> Exercise goal
Repeat only the stretch of lines below that runs from the line with "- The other" through the line with "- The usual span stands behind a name", unaltered.

---------- Data below

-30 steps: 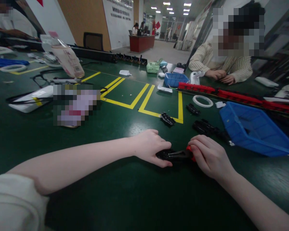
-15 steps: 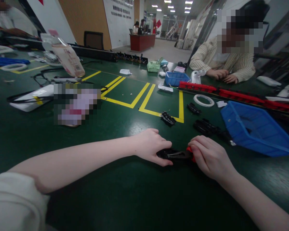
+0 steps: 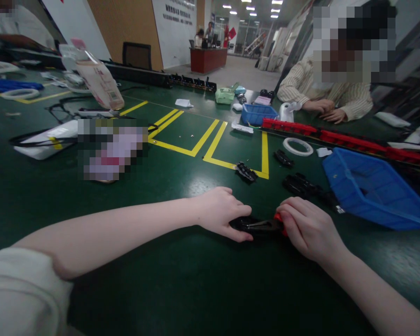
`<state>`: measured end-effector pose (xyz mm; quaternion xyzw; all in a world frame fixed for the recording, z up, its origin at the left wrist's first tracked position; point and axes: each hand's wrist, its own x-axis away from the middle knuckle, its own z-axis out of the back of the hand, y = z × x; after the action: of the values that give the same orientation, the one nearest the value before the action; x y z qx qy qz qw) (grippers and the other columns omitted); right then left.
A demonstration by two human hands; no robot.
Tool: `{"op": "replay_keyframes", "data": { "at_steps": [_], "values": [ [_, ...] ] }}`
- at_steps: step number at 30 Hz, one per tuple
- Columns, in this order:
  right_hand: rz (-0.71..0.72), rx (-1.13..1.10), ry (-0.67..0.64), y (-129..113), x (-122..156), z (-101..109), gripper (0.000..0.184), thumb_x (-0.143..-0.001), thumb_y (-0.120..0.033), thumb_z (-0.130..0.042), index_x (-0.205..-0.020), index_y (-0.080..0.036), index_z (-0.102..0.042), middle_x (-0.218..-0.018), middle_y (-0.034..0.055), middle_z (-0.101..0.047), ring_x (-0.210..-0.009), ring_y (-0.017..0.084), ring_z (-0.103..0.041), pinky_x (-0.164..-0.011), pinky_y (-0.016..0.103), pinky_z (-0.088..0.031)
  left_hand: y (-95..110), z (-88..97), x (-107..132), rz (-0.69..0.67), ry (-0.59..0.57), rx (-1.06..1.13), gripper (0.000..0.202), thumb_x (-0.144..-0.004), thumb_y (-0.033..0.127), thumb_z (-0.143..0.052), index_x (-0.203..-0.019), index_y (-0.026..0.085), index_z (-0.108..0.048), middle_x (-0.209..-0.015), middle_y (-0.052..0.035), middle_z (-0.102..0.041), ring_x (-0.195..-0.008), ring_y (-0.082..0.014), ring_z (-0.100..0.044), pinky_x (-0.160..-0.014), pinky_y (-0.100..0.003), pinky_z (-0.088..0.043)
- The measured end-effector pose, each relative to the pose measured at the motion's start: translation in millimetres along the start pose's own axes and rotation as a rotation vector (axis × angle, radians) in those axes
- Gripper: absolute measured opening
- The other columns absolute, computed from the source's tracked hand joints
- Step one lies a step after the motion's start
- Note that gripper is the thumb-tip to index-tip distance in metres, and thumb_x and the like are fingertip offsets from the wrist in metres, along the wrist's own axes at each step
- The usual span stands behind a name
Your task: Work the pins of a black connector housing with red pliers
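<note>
- Green tabletop [image 3: 161, 289] is filling the lower view, and both hands are working over the part toward its near edge, midway between the left and right sides.
- Left hand [image 3: 220, 211] is gripping a glossy black part [image 3: 242, 224], its thumb and forefinger standing partly open around it.
- Right hand [image 3: 306, 227] is curling its fingers closed around the red end of a red-handled tool [image 3: 270, 227]; the tool's dark end is pointing at the left hand and meeting the black part, though where one is ending and the other beginning, I cannot tell.
- Compared with half a second ago, both hands are keeping the same grip and the same spacing; the whole scene is sitting slightly further right in view.
- Beyond the hands, toward the far edge, a small black clip [image 3: 246, 171] is lying at the corner of the yellow tape [image 3: 265, 151], just where it was lying before.
- Toward the right edge, dark pieces [image 3: 302, 185] are resting beside a blue bin [image 3: 388, 207], with a white ring [image 3: 298, 153] lying behind them.
- Across the tabletop, near the far right corner, a co-worker in a striped sleeve [image 3: 359, 103] is keeping both hands close together, as earlier.
</note>
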<state>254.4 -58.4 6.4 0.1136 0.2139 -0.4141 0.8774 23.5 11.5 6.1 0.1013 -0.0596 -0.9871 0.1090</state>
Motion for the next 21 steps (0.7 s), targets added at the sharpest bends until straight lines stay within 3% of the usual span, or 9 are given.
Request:
{"op": "replay_keyframes", "data": {
  "at_steps": [21],
  "values": [
    [-0.009,0.018,-0.005,-1.8,-1.3,0.4,0.018,-0.089,-0.017,-0.042,-0.076,-0.016,-0.055,-0.077,0.0069,-0.059,-0.067,0.015,-0.052,-0.058,0.029,-0.042,0.3,-0.6,-0.2,0.024,0.002,0.02,0.041,-0.083,0.058,-0.053,-0.077,0.017,-0.052,-0.063,0.0022,-0.063,-0.053,-0.0146,-0.058,-0.058,-0.028,-0.036]
  ]
}}
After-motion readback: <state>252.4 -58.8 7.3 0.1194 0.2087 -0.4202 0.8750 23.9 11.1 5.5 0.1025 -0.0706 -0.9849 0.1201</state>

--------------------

> Exercise response
- The other columns absolute, computed from the source's tracked hand joints
- Step one lies a step after the motion's start
- Note that gripper is the thumb-tip to index-tip distance in metres, and thumb_x and the like are fingertip offsets from the wrist in metres, along the wrist's own axes at each step
- The usual span stands behind a name

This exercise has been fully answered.